Most ministers didn’t start out that way. In fact, two-thirds had another career before they became a religious leader.
Lots of clergy do other things outside their primary occupation. Some serve multiple congregations, others are chaplains. A significant number have outside employment that has nothing to do with religion.
Clergy work more than forty hours a week across all these responsibilities. And a worrying share (25%) are spending 60 hours a week or more across their various jobs.
Leading a religious congregation is both a burden and a blessing. Anyone who has spent significant time in vocational ministry can attest to that. But despite all its challenges, the data indicates that hundreds of thousands of pastors, priests, imams and rabbis are finding a way to make it work on a weekly basis.
Code for this post can be found here.
Ryan P. Burge is a professor of practice at the Danforth Center on Religion and Politics at Washington University.

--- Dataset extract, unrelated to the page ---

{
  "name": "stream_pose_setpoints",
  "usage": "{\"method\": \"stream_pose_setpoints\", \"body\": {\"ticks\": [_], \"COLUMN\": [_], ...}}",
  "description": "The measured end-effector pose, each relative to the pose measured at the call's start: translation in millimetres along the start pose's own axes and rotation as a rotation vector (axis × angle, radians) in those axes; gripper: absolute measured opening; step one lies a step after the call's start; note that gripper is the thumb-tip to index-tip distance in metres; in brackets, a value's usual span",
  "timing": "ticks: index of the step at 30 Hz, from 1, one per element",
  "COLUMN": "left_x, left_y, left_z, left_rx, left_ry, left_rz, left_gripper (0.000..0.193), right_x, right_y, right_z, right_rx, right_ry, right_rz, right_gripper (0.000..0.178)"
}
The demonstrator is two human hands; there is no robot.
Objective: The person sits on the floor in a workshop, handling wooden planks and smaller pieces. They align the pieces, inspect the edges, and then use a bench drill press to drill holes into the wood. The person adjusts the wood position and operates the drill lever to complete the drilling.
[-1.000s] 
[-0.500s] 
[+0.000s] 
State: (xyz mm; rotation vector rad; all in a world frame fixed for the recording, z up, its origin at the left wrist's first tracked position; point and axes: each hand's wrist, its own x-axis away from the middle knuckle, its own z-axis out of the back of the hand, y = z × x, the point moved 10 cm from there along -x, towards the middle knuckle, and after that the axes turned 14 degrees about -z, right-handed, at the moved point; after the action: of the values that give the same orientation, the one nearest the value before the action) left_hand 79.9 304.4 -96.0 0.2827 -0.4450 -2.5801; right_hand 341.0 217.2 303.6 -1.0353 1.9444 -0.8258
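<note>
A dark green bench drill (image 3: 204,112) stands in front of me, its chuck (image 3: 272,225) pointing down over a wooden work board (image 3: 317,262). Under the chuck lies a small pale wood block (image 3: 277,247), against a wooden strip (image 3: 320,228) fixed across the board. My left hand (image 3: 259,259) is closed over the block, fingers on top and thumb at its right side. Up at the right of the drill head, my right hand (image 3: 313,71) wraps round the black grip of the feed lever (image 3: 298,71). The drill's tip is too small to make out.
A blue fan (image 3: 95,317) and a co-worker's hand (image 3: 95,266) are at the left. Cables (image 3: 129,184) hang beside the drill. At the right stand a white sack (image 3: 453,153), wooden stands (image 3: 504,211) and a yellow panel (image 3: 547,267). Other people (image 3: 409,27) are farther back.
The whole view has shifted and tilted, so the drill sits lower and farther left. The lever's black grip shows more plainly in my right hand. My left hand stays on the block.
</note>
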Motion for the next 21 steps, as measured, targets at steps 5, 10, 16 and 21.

As Ryan adapts to his new campus with a very large Jewish presence, some of the ways we differ from the Protestant majority will likely come his way. One is the creation of our Rabbis, which is in transition. In my era, Class of ’73, men went to university then applied to a seminary, much as one would apply to medical or law school. There was a pipeline that fed this. Usually the applicants were part if their denominational youth group clique as teens, went to a Jewish sponsored summer camp, a university with a large active Hillel, then applied for their divinity school, mostly sponsored by their denomination. Much of that feeder system has broken down in the last decade or two, with the creation or expansion of a few new seminaries that attract career changers.
One of the astute observers in the Jewish blogosphere pursued this, starting with a landmark article in The Atlantic by Shira Telushkin about a year ago. Since Ryan thrives on data, this blogger took an analytical approach. https://furrydoc.blogspot.com/2024/05/rabbis-going-forward.html What he did, not having a survey, is he created his own. He read every graduation program from every major non-Orthodox seminary for 2024. They often contain bios of the year’s grads. In the absence of a bio provided by the school, he did a web search on each individual. Total of about eighty new rabbis, about half female.

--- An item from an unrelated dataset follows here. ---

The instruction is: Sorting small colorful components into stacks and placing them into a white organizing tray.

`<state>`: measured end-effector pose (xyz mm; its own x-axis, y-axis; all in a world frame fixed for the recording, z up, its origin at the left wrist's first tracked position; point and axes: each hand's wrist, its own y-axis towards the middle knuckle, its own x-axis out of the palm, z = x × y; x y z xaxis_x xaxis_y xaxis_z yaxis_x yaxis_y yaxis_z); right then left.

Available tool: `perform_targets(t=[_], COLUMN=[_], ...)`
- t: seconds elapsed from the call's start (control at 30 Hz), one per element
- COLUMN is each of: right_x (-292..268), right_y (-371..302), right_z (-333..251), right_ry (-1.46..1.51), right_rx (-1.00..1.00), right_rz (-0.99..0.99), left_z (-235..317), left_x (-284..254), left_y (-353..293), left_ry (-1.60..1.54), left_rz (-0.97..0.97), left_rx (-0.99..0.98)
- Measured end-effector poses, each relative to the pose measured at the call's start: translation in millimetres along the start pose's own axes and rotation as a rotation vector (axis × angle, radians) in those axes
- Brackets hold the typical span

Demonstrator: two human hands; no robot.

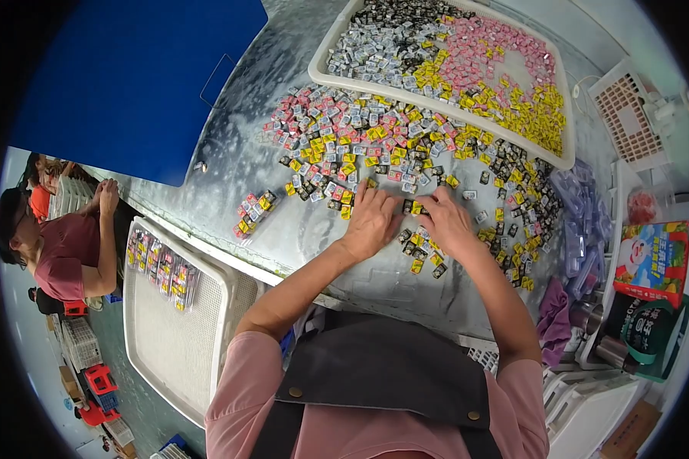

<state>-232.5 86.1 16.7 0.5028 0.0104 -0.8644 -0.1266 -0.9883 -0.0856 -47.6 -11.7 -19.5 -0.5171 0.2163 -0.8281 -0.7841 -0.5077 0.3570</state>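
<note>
Your L hand [373, 222] was low over the table [233, 164] w/ fingers bent down to the loose packs [376, 134], and your R hand [447, 222] had its fingertips at one yellow-black pack [416, 208], betw. both hands; I could not tell if either hand was pinching. The step in hand was, I think, picking packs one by one, so the next move called for a light, exact grip w/o pushing the neighbours.
</note>
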Motion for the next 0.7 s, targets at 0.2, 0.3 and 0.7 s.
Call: perform_targets(t=[0.2, 0.3, 0.7], right_x=[11, 23, 20], right_y=[5, 10, 1], right_z=[-9, -15, -9], right_ry=[-0.205, -0.351, -0.171], right_rx=[-0.011, -0.028, -0.052], right_rz=[0.123, 0.192, 0.265], left_z=[-10, -11, -12], left_x=[2, 7, 3], left_y=[24, 32, 16], left_ry=[0.003, 0.022, 0.103], left_rz=[0.037, 0.022, -0.001], left_rx=[0.044, 0.105, -0.003])
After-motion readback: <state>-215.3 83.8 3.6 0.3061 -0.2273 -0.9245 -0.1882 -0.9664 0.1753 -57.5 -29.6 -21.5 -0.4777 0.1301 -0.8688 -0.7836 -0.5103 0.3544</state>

He found a variant of what Ryan’s more formal statistics revealed. That pathway to seminary and Rabbi as career professional for a synagogue has changed. These graduates did other things before opting for rabbinical education. Their options for employment as rabbis have many options other than leading congregations. Relatively few go directly to a synagogue. The reasons for this are many, but the umbrella groups of denominations usually impose some type of restrictions on who they may hire.
The going rate salary for congregational rabbis is about double the salaries in Ryan’s survey, so once there, nearly all are full-time. And the ones I know tend to keep long hours and answer to 200+ bosses.

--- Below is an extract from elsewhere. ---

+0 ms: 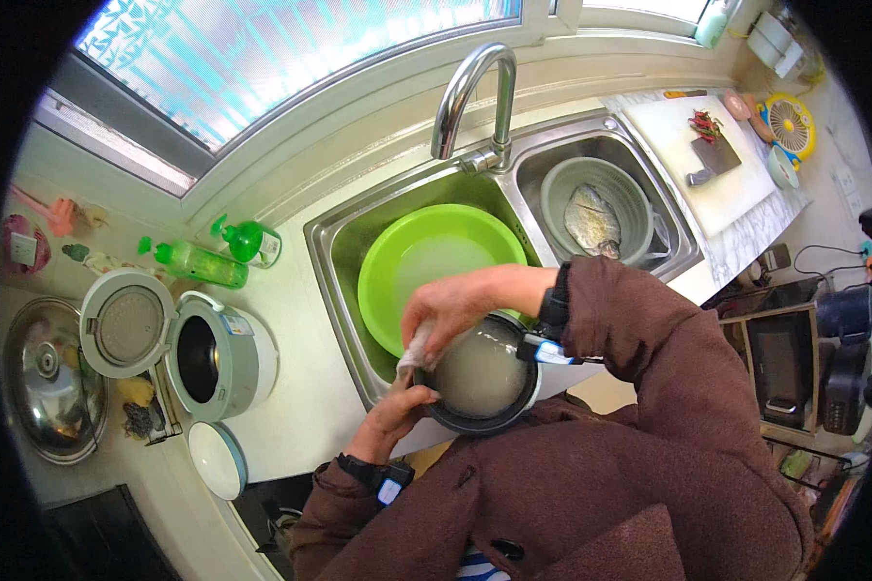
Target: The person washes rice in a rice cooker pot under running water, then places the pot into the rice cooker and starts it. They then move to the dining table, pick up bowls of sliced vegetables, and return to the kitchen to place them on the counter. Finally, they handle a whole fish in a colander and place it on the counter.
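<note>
A dark rice cooker inner pot (pixel 467 423) is held in front of my body, just past the near edge of the sink. Cloudy whitish water (pixel 482 373) fills part of it; whether grains lie beneath, I cannot tell. My left hand (pixel 393 418) grips the pot's left side, thumb over the rim. Reaching across from the right, my right hand (pixel 460 302) presses a pale cloth (pixel 416 351) against the pot's left wall near the rim, its fingers closed on it. A green basin (pixel 370 295) with cloudy water sits in the left sink bowl, right behind the pot.
A rice cooker (pixel 250 360) with raised lid (pixel 131 326) stands left, near green bottles (pixel 203 264) and a bowl (pixel 217 461). The tap (pixel 503 97) arches over the sink. Right are a fish (pixel 591 221) in a grey basin (pixel 554 198) and a cleaver (pixel 717 157) on a cutting board (pixel 731 205).
</note>
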`<control>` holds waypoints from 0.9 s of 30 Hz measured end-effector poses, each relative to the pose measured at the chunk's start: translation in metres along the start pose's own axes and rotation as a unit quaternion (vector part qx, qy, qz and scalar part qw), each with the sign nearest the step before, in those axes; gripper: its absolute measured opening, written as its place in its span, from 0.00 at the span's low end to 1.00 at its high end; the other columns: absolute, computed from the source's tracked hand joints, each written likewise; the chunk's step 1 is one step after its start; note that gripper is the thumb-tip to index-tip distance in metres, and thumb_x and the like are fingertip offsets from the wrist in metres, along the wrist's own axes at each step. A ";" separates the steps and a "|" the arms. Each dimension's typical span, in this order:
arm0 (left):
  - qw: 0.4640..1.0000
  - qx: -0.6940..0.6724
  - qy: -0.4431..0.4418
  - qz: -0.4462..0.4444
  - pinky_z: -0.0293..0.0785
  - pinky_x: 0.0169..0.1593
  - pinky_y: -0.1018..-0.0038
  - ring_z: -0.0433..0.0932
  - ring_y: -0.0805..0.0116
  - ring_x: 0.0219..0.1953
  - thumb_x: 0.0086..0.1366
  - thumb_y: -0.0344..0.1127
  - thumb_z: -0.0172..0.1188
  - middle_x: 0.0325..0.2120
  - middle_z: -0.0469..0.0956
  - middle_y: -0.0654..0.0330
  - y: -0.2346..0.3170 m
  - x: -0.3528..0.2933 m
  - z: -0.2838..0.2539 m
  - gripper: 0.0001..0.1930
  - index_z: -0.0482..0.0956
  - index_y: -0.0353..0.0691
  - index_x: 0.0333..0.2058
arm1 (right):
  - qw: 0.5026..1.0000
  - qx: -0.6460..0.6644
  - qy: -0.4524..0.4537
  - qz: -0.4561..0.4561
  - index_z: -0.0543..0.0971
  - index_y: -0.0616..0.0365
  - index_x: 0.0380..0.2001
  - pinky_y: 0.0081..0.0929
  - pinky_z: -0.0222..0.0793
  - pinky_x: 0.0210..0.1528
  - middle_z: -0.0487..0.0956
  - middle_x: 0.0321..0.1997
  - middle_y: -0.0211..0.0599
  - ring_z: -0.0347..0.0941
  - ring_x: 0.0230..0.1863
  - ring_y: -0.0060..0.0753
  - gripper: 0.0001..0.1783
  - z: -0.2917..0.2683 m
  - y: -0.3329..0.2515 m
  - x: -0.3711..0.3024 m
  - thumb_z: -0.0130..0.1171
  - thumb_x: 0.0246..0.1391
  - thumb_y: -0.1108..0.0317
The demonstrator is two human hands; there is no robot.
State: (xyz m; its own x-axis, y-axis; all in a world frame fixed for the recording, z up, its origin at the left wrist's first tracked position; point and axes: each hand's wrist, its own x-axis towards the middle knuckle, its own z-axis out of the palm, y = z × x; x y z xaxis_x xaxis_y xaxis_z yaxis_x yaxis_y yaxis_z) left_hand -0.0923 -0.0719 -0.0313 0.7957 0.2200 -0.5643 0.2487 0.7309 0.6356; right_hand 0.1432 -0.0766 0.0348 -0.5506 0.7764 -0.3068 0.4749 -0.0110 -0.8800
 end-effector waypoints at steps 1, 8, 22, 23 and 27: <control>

What Shira addressed that the blogger did not was what did the men, now also women, who would have gone to seminary from college opt to do instead? Many PhDs, a few lawyers, other things that the career changers who went to seminary late in life had been doing before opting for Rabbinical study.
One of the things I have wondered about is not addressed here and its this. Do members of clergy feel isolated in their interactions with others. Do people tell them jokes or talk about baseball.